Life and Death and Language (November 7, 2013)

Issues of life and death have been at the forefront of many recent personal musings. As a writer and former aspiring singer/actress with a flair for the dramatic, I’ve become more cognizant of the ease with which I throw around mortality idioms:

“This pompholyx eczema is killing me!”

“Another roach in the apartment? I can’t live like this!”

“If the Seahawks take me out of my Pick-A-Winner football pool another year I’m going to murder Eddie Vedder! [Who is not, in fact, a Seattle native. But this is an easy way to get under the skin of my beloved, a dyed-in-the-wool Pearl Jam fan]”

Under more conventional circumstances, I accept my theatrical ways and allow myself a free pass to over emote in speech, well aware that my nearest and dearest understand when to parse actionable intelligence. But lately, people I love and respect have been grappling with way too much illness and death. I don’t wish to compound their anguish with careless expressions.

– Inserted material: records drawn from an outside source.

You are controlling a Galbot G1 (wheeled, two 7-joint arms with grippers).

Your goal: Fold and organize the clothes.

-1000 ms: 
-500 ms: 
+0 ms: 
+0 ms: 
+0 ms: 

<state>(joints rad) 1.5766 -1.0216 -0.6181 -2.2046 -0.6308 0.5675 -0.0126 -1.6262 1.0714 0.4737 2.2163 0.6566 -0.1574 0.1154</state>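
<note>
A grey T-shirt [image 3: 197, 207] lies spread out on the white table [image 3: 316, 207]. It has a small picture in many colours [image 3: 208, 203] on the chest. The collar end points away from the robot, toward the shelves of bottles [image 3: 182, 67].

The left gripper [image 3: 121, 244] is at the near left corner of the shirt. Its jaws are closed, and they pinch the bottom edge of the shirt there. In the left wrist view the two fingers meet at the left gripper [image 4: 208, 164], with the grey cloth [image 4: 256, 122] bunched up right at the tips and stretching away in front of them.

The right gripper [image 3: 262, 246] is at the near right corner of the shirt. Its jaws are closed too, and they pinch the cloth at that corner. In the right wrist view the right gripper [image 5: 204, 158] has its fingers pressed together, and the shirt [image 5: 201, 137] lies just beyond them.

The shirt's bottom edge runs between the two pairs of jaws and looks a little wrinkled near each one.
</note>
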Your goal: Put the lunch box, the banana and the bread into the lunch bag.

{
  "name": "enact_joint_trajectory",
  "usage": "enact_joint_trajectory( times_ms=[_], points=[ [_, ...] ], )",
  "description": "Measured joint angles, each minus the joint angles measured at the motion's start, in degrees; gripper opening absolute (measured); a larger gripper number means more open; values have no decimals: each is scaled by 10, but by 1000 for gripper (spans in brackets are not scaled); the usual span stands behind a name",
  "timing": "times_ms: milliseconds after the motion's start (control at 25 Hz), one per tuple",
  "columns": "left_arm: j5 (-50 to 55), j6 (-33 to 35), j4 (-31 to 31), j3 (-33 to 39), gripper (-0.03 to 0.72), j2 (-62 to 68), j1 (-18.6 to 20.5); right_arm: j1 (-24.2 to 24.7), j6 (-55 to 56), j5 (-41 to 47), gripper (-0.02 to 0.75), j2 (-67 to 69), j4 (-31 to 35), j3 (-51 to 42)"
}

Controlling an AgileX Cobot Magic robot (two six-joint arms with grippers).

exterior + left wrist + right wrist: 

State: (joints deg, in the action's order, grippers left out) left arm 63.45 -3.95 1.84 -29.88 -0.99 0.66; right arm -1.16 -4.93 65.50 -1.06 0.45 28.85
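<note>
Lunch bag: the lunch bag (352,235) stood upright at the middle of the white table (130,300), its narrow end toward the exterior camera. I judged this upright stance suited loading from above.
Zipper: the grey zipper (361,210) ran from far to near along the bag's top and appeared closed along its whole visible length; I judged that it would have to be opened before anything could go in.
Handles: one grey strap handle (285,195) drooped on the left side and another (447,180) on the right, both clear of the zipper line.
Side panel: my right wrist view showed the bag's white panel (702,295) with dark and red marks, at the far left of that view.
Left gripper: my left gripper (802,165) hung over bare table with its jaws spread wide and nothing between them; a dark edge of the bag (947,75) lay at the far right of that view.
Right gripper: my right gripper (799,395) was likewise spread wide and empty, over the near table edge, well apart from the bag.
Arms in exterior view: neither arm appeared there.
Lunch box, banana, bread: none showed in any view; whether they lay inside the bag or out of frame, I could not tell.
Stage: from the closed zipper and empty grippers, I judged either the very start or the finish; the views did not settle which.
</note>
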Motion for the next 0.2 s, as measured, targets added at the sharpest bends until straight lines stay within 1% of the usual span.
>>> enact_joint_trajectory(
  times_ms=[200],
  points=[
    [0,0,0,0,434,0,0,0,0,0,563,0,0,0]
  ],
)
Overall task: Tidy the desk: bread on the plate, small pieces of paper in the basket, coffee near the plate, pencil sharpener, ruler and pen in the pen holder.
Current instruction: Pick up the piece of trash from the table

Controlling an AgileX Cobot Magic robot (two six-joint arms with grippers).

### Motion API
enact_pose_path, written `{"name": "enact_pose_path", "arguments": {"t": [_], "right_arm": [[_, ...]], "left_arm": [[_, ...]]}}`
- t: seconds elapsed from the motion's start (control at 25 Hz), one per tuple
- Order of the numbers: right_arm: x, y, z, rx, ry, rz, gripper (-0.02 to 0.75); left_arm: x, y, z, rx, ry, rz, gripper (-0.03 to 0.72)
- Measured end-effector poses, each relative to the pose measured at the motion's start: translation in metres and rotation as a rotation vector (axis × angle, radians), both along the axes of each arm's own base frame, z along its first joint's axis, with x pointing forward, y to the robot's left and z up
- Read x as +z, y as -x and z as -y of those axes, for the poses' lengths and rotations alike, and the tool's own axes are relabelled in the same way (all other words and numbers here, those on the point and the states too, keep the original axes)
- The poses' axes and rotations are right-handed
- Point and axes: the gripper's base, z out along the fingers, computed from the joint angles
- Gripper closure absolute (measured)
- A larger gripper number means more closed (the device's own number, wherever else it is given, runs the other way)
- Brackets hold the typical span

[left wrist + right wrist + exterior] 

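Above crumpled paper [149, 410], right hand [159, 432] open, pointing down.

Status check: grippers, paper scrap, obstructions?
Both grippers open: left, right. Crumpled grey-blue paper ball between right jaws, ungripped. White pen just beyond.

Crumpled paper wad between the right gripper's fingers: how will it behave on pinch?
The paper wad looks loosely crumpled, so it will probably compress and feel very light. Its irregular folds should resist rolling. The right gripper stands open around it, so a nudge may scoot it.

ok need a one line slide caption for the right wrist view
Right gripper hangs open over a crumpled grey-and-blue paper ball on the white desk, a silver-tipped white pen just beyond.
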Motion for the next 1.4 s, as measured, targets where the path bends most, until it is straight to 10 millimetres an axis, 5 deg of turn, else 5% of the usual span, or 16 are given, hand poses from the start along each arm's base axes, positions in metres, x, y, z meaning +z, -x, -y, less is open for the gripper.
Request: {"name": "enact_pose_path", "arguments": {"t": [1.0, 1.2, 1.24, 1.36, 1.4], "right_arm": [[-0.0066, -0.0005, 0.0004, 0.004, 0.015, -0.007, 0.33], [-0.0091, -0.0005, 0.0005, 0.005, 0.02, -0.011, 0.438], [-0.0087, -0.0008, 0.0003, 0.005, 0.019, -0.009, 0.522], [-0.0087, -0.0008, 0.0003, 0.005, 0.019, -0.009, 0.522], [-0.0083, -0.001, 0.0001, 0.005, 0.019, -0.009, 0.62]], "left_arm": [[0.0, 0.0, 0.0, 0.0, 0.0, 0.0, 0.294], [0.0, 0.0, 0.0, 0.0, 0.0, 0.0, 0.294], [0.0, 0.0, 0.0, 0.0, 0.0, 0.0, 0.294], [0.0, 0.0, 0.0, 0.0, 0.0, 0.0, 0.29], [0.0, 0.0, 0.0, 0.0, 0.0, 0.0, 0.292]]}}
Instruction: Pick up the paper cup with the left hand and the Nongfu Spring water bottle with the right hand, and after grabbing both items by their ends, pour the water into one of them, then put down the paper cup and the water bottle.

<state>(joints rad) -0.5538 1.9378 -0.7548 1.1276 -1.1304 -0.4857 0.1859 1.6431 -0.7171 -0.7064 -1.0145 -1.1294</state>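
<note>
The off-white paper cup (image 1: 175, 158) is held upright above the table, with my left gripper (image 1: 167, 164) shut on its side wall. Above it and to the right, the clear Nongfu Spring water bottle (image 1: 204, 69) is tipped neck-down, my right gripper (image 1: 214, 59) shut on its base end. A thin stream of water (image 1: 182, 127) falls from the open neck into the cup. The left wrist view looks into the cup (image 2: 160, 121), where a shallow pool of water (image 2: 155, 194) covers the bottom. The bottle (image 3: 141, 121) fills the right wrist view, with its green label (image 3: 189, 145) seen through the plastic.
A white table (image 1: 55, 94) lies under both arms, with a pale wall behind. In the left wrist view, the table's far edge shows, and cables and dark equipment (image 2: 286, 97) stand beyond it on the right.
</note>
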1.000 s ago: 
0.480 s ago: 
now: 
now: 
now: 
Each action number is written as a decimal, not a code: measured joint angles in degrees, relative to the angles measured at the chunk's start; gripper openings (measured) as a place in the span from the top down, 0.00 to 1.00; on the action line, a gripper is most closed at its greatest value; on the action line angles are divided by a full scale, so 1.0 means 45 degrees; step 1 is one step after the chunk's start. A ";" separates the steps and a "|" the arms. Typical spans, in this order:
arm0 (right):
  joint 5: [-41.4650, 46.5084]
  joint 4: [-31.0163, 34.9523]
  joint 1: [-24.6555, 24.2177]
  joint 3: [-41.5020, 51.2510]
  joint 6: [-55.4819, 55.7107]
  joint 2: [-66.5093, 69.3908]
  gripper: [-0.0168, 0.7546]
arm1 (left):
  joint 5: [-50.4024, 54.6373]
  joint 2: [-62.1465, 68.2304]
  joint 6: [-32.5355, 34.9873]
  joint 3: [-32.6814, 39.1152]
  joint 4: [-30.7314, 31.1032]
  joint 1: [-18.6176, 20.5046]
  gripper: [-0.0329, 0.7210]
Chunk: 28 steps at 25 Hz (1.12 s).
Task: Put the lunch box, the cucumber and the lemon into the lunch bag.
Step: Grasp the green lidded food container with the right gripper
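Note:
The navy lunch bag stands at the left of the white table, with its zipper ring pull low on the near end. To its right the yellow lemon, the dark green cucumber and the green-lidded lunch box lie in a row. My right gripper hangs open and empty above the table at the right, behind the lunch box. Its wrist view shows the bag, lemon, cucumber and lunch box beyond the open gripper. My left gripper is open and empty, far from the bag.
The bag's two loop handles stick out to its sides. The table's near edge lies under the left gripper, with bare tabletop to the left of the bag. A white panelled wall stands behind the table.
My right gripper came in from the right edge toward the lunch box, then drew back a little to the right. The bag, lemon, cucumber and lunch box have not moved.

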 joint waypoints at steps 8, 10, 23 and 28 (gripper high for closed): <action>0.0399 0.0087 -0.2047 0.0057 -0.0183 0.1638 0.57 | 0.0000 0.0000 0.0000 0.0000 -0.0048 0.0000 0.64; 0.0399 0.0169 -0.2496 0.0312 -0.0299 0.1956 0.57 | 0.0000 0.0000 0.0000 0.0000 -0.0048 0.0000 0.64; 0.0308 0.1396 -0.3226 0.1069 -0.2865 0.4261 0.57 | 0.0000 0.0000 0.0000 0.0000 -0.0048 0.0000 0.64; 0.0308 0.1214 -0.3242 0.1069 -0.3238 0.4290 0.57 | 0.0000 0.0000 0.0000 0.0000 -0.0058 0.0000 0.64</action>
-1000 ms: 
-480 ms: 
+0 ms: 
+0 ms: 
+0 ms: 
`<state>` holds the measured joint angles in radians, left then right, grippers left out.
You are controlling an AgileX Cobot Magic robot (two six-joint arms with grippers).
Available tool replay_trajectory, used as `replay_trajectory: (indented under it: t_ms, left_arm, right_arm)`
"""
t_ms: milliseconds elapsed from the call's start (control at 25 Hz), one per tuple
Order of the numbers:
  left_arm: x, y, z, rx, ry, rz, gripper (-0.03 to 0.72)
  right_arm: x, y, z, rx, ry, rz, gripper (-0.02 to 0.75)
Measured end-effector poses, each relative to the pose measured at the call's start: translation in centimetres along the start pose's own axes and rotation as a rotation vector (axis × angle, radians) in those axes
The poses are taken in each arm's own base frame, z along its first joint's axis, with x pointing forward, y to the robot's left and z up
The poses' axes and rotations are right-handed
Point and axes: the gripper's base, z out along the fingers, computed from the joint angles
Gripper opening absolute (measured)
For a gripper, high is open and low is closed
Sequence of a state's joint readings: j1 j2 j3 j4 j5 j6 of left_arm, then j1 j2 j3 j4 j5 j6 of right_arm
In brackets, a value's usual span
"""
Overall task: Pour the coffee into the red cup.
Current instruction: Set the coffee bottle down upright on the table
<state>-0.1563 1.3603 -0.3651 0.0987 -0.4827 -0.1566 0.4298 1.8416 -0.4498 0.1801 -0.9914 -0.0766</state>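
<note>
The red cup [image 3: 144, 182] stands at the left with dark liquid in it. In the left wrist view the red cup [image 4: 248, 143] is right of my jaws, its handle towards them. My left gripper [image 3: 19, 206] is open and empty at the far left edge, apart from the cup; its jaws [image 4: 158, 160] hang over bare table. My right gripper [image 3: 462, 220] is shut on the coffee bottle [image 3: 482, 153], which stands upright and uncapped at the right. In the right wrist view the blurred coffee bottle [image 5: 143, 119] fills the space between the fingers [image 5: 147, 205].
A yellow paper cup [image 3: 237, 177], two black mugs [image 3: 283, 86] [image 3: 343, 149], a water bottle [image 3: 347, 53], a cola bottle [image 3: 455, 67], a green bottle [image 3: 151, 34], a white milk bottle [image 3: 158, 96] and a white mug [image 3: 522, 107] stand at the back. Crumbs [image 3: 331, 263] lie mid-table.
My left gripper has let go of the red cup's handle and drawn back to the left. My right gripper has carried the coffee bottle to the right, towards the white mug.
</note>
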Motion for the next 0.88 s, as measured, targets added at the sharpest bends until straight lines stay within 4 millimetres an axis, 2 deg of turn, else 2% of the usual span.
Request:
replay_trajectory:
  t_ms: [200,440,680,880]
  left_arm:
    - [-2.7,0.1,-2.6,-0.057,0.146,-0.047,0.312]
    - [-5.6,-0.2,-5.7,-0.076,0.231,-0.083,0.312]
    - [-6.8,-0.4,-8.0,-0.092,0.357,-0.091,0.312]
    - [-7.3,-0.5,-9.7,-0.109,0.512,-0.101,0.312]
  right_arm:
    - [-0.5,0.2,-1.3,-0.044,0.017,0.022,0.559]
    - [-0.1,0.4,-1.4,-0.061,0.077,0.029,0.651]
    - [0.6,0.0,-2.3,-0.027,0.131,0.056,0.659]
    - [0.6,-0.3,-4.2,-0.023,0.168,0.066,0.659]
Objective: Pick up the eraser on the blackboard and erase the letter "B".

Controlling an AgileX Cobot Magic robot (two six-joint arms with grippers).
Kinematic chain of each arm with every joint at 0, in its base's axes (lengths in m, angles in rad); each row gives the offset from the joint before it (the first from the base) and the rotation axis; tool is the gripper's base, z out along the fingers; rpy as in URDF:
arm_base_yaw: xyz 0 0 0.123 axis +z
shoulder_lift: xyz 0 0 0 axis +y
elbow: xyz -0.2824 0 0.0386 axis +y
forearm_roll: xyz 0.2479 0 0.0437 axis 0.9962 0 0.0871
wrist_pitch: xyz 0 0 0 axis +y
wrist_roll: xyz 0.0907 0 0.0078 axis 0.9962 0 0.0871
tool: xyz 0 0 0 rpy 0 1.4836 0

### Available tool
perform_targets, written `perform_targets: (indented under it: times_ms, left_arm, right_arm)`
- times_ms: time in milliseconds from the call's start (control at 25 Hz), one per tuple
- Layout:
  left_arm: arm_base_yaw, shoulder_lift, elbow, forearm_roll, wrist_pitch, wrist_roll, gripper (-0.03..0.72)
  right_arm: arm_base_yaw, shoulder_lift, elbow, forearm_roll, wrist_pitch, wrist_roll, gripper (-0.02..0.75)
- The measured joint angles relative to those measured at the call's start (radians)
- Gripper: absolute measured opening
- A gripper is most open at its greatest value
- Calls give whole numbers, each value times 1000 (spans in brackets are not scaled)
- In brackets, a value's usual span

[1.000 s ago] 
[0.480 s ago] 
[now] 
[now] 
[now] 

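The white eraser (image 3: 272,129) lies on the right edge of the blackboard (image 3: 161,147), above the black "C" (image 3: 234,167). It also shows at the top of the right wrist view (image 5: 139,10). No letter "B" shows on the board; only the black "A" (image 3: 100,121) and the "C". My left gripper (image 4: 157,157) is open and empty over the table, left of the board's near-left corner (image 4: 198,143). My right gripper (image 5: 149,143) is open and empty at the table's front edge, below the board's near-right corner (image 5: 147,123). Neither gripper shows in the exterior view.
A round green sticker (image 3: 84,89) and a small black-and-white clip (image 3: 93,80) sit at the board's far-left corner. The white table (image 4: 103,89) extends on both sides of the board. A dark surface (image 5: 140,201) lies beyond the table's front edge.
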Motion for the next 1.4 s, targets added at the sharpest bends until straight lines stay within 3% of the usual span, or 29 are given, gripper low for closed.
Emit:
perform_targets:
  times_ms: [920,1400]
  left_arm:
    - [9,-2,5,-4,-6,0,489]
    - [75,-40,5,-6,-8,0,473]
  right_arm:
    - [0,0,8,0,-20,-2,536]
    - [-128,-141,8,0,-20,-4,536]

Within the last fortnight my boss has buried her father, my brother-in-law has lost a beloved uncle and my romantic partner is currently bereaved of his maternal grandmother, the last living elder on either side of his clan. No matter their respective beliefs on the afterlife, or the level of gratitude experienced by an end of suffering, the people I care about are hurting. The early stages of grief have little patience with rationality and big picture thinking. And as helpless as I feel at times to alleviate their collective distress, watching my mouth seems like an easy cherry to pick.

And that’s all I need to say about that.